▶ WORK REQUEST: Copy each line of the material in which the word "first" appears.
┌──
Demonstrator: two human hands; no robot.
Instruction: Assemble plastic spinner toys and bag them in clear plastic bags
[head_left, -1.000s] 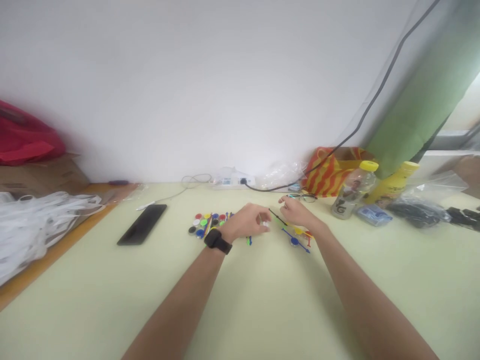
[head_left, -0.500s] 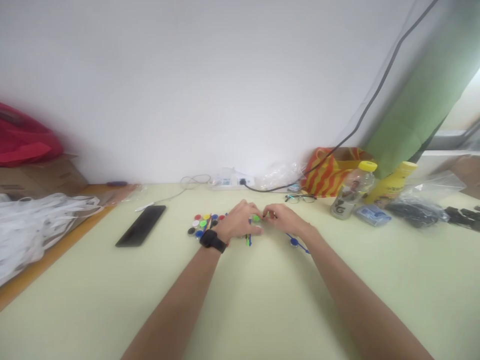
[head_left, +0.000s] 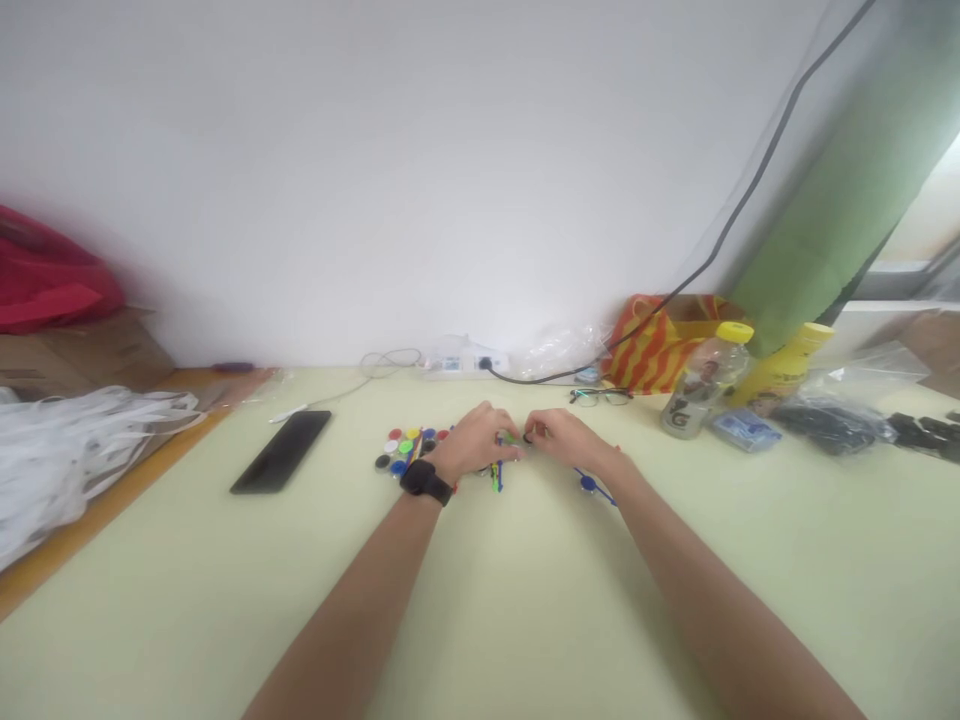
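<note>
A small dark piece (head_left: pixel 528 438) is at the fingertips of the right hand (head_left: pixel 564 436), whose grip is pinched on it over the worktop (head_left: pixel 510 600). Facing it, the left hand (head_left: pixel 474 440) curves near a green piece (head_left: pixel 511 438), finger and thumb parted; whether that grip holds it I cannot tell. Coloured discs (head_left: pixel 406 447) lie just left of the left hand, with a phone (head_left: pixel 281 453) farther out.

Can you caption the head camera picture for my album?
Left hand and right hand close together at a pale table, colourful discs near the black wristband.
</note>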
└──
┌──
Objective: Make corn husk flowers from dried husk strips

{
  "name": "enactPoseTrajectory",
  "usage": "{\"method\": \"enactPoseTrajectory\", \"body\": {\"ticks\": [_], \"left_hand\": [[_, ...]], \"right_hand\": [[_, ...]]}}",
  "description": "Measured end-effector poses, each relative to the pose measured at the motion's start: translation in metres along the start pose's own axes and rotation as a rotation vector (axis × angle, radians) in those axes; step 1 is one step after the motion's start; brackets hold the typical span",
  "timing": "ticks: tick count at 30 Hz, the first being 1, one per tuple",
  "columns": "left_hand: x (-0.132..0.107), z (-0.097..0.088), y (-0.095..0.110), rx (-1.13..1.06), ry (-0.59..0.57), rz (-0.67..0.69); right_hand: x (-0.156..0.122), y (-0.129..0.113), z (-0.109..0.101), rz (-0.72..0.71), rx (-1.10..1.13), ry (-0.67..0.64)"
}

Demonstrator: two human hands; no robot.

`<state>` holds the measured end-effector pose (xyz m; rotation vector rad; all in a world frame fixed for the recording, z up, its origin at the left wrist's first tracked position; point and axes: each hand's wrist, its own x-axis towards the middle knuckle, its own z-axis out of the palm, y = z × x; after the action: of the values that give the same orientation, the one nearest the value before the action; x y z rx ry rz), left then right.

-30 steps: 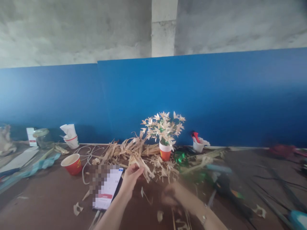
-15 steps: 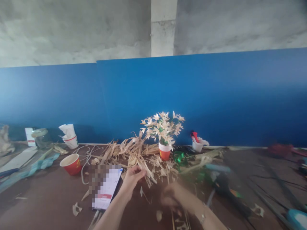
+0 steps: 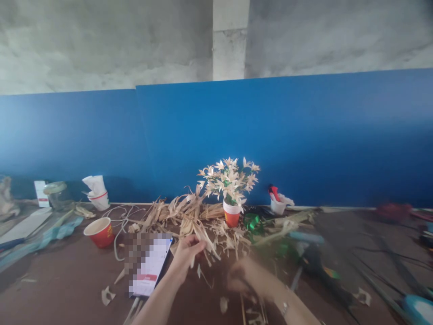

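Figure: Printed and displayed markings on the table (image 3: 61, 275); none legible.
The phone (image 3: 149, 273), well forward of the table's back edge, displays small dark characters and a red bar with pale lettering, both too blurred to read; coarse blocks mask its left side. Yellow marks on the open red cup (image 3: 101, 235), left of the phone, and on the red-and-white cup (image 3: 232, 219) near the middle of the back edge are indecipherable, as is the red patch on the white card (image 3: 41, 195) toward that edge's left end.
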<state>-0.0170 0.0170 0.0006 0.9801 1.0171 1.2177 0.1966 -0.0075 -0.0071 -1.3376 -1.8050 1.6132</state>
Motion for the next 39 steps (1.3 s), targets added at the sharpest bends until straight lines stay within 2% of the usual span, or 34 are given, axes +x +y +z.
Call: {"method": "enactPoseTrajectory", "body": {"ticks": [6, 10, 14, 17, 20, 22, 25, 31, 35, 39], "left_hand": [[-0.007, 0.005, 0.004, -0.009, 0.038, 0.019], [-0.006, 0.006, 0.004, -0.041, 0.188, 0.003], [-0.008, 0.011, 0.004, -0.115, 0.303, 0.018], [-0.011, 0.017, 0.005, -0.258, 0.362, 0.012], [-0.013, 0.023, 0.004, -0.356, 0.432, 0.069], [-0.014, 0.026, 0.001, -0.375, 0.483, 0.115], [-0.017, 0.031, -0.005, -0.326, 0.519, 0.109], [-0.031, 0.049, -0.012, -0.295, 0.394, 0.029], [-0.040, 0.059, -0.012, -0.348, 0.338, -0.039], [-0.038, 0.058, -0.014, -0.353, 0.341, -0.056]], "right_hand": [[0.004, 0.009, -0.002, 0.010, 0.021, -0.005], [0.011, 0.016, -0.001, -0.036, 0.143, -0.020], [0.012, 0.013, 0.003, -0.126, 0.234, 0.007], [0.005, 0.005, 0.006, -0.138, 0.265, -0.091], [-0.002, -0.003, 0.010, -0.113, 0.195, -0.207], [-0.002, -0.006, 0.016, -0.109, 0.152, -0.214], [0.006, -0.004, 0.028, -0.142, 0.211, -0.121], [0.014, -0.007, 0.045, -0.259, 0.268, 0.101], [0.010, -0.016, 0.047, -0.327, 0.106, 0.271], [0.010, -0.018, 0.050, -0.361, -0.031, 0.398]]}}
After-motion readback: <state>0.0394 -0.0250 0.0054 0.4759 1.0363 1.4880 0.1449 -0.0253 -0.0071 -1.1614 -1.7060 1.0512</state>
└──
▶ SOLUTION FOR THIS PROBLEM:
  "timing": "ticks: tick count at 30 Hz, the first being 1, one per tuple",
`<state>` holds the measured end-effector pose (xyz m; rotation vector rad; all in a world frame fixed for the recording, z up, its origin at the left wrist's first tracked position; point and axes: each hand's wrist, its own x-axis towards the middle knuckle, its own z-axis out of the palm, y = z × x; after the action: of the values that give the same orientation, the one nearest the value before the action; x y z rx ry rz), left then right.

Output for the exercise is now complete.